Disappointed, Doug asked, “Anything else unusual about that day? She left her car in London and took the train back to Henley, which apparently she didn’t normally do.”

Bisik drank some more of his pint with maddening deliberation. “We were working on that knifing case and getting nowhere,” he said slowly. “Kids saw their mate get stuck in the gut but none of them will testify. Can’t say I blame them, honestly. They’d just be asking for the same thing to happen to them. But Becca was seriously pissed off. Can’t think of—oh, wait.” He beamed at Doug. “This Vice copper came in from another division. She and Becca were chatting in Becca’s office.”

“She?”

“Yeah. Seems like they knew each other. Old girls’ palaver.”

“Do you have any idea who this officer was, or why she was in your station?”

“No. I was interviewing stroppy teenagers most of the afternoon.” Bisik gave a little smirk, as if pleased at a recollection. “Blond bird, about the guv’nor’s age. Not bad looking. I wouldn’t have minded taking her out for a drink.” He took a drag on the cigarette, his guilt apparently forgotten for the moment. “But I wasn’t introduced. I just heard enough of the chitchat in passing to get the impression that they went back a while. You know, ‘How’s your Uncle George, then?’ That sort of thing. And Becca was actually smiling. Now that, I would say, was unusual.

“Maybe they went out for drinks,” he added, looking surprised at the idea. “I suppose the guv did have a social life, although we never saw any evidence of it.”

“So who would know who this woman was?”

“Kelly—Sergeant Patterson—maybe. She was in CID that afternoon. But she’s in Dulwich, or Plumstead, or somewhere.

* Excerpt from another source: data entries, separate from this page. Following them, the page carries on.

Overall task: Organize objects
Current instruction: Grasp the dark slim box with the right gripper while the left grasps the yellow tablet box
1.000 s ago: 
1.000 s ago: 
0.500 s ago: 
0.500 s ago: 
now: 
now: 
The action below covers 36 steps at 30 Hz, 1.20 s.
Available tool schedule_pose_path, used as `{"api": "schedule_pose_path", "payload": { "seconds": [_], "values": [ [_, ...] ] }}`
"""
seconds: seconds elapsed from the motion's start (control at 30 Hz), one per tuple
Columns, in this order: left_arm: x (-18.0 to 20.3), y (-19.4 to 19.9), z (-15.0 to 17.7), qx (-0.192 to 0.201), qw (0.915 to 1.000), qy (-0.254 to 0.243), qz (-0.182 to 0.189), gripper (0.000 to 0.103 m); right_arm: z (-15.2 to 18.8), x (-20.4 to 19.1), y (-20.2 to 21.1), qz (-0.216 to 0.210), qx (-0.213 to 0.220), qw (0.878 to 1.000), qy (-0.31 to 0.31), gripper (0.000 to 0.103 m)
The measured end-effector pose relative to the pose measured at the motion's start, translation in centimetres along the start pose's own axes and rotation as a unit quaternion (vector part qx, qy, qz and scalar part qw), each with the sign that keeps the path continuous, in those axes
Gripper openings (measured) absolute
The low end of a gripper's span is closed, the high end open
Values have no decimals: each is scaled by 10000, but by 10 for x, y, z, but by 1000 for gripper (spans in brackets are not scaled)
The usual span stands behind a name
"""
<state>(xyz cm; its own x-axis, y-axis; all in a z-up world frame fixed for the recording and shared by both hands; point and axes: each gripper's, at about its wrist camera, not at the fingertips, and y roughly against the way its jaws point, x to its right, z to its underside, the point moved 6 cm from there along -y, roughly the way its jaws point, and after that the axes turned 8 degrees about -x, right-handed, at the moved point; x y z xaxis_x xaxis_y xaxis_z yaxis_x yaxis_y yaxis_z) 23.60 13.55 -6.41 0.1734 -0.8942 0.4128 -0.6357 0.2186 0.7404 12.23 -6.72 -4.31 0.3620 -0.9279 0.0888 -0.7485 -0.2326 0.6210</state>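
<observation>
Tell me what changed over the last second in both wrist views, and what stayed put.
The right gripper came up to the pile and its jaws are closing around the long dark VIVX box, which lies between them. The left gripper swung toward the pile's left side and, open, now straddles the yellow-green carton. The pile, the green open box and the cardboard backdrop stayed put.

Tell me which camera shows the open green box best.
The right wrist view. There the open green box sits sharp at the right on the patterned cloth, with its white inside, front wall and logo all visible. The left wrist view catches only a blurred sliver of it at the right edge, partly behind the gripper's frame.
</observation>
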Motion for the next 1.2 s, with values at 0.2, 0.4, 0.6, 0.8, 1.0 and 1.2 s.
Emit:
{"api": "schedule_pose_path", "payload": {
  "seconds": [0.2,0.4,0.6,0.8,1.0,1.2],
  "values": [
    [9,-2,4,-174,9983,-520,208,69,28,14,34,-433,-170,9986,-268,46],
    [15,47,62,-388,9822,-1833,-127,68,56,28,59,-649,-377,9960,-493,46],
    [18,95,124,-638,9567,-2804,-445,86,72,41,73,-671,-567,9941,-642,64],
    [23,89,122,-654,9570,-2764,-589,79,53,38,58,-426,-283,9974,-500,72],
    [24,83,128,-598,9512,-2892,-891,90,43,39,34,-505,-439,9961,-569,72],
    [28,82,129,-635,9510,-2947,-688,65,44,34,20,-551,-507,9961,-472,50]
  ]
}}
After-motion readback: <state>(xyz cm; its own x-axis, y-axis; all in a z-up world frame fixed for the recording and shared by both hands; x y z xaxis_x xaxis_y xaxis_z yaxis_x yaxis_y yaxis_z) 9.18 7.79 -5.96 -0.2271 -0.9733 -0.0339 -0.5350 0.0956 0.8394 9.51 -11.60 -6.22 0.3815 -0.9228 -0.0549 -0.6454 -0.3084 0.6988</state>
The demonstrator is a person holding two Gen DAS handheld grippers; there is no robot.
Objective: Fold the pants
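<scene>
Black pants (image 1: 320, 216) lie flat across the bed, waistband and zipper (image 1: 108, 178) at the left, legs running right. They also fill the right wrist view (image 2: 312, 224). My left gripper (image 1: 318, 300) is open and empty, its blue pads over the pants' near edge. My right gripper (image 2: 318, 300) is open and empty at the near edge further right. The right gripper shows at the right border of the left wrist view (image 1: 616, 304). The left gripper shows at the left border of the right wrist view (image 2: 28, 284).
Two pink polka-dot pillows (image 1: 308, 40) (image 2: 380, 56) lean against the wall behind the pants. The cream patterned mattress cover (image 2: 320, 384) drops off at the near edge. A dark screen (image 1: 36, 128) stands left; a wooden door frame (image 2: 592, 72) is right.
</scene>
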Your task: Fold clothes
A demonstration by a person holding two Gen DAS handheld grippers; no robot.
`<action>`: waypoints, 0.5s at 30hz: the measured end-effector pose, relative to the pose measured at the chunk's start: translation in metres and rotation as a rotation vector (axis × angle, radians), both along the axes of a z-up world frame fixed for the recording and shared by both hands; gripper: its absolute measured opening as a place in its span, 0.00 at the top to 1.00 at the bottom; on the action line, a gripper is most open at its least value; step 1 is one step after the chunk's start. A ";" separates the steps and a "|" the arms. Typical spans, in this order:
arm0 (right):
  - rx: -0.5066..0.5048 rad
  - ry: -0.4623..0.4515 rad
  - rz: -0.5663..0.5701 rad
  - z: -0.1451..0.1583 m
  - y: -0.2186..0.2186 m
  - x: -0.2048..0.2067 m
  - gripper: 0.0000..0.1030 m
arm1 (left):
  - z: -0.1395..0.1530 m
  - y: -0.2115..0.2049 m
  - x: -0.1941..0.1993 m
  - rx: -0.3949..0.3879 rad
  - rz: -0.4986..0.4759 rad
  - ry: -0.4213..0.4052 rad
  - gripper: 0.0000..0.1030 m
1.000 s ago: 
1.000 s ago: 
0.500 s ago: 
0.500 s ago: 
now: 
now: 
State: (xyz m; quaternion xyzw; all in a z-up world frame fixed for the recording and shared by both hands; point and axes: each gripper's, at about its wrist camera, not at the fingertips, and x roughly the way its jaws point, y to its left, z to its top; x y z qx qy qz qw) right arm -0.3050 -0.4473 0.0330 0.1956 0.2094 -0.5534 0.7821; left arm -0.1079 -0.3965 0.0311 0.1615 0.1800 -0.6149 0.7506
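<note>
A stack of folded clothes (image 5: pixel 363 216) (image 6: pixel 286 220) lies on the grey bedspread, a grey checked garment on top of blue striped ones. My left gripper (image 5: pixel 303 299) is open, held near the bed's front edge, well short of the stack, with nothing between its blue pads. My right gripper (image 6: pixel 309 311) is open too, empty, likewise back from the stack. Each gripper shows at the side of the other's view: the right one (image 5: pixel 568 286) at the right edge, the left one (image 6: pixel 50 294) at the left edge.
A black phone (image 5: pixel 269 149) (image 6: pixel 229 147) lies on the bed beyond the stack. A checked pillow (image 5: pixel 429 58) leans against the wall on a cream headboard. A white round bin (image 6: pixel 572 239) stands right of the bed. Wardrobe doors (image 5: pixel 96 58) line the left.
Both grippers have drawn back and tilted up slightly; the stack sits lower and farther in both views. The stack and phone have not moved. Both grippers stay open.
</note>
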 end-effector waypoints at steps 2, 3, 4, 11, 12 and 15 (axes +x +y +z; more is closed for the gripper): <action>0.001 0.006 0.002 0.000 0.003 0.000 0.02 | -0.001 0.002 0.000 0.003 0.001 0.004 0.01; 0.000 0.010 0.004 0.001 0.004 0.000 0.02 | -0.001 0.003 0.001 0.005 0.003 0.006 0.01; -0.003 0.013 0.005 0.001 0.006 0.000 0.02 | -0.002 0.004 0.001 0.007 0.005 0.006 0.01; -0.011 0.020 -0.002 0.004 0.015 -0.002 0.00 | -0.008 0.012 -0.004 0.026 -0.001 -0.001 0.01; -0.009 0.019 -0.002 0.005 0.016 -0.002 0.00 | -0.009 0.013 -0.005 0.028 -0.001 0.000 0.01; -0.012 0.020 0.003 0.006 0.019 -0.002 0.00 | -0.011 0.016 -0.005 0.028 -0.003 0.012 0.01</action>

Always confuse those two. And probably the super, since this bird was on our patch.”

Doug thought it would probably be a very good idea to try other avenues before he asked Superintendent Gaskill for that information. “Do you have Sergeant Patterson’s mobile number?”

“Yeah.” Bisik put out the fag and pulled out his phone, then fished in his jacket pocket until he came up with a crumpled Ladbrokes slip. Helpfully, Doug handed him a pen.

Bisik scrolled down the phone’s screen, then scribbled a number on the slip and handed it across. “Good luck getting her to answer, mate. I’ve been trying her since yesterday.”

It had taken Kincaid longer to get away from Henley than he’d hoped. When he and Cullen had separated after their rather late lunch, he’d gone back to the incident room. He’d briefed DI Singla and the rest of team on their interview with Freddie Atterton, leaving out only Atterton’s last revelation.

Then he’d made a second statement to the few hardy members of the press—mostly sportswriters hoping for a juicy biopic tidbit—still camping outside the police station.

He had not called Chief Superintendent Childs, and that was weighing on him.

But passing Hambleden Mill on his drive to the village had brought home the fact that Angus Craig lived within a vigorous walk’s distance of the place where Rebecca Meredith’s body had been found. And although Craig might not have walked quite so easily to the spot on the Bucks bank where they thought Becca had actually been murdered, he could certainly have got there quickly and easily in a car.

He slowed as he reached the village of Hambleden. The church, the pub, the redbrick, rose-rambled cottages—all were picture-postcard perfect.

And the house, when he found it, just outside the village and set back on a long drive, was imposing enough to make a mere detective superintendent think twice about knocking unannounced at the grand door.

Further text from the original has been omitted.